_WHAT THE TASK ASKS:_
Could you filter the listing for lines with the word "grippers" and return them?

####

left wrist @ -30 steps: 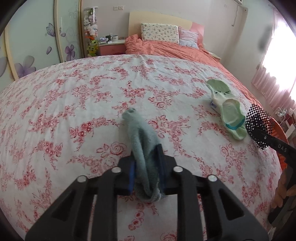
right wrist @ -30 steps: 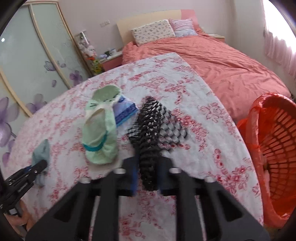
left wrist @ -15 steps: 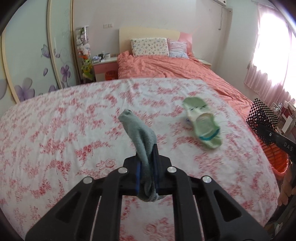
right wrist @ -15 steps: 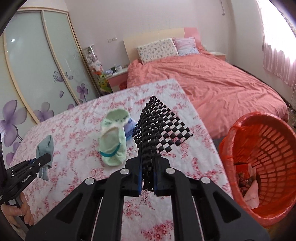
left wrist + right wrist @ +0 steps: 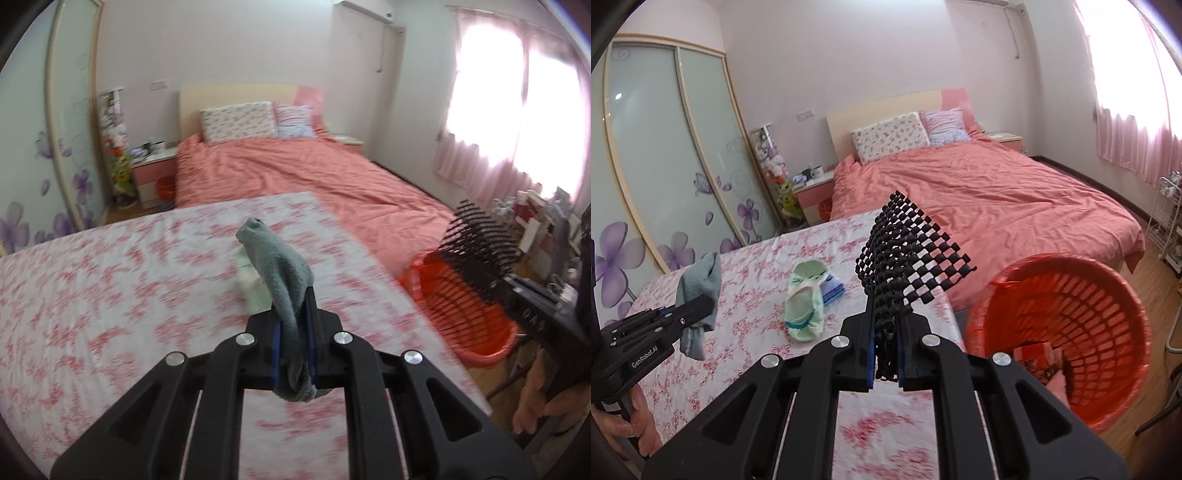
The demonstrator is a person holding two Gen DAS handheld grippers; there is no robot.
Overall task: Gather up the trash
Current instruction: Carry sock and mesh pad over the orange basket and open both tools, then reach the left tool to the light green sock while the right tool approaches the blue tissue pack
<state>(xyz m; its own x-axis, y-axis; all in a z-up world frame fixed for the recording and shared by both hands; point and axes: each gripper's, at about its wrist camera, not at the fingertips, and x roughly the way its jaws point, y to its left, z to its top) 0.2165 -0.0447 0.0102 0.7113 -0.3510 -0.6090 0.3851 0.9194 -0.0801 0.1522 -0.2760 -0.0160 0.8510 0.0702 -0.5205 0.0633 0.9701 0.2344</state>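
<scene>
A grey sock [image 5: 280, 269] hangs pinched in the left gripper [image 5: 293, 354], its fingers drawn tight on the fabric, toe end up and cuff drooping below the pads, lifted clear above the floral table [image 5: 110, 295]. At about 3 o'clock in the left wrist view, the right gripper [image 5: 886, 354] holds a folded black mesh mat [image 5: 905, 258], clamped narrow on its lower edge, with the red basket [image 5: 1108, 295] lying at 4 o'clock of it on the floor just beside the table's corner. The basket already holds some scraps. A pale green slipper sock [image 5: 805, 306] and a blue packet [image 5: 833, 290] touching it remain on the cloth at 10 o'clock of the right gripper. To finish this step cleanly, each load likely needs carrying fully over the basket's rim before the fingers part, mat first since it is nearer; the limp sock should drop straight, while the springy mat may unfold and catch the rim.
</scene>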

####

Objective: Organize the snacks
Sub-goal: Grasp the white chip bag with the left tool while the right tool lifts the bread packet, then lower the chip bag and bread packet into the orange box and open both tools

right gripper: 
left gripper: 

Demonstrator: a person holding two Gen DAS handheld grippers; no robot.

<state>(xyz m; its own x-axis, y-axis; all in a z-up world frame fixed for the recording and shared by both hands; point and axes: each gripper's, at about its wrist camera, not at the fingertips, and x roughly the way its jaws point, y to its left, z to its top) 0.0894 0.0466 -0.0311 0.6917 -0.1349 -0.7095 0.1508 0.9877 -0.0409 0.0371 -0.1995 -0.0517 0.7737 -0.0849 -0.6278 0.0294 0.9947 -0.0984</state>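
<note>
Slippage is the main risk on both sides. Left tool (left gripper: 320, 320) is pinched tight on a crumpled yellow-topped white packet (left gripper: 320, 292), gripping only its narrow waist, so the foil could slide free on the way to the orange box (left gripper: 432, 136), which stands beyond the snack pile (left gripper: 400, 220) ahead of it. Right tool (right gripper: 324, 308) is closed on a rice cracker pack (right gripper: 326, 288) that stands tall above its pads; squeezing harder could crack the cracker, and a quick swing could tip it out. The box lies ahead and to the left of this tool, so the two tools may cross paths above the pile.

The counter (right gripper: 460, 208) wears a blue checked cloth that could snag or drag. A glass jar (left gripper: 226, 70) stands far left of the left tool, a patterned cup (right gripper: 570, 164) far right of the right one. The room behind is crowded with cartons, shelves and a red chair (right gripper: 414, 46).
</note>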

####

_RESULT FOR THIS TASK:_
The demonstrator is a person holding two Gen DAS handheld grippers; there is no robot.
Demonstrator: a person holding two Gen DAS handheld grippers; no robot.

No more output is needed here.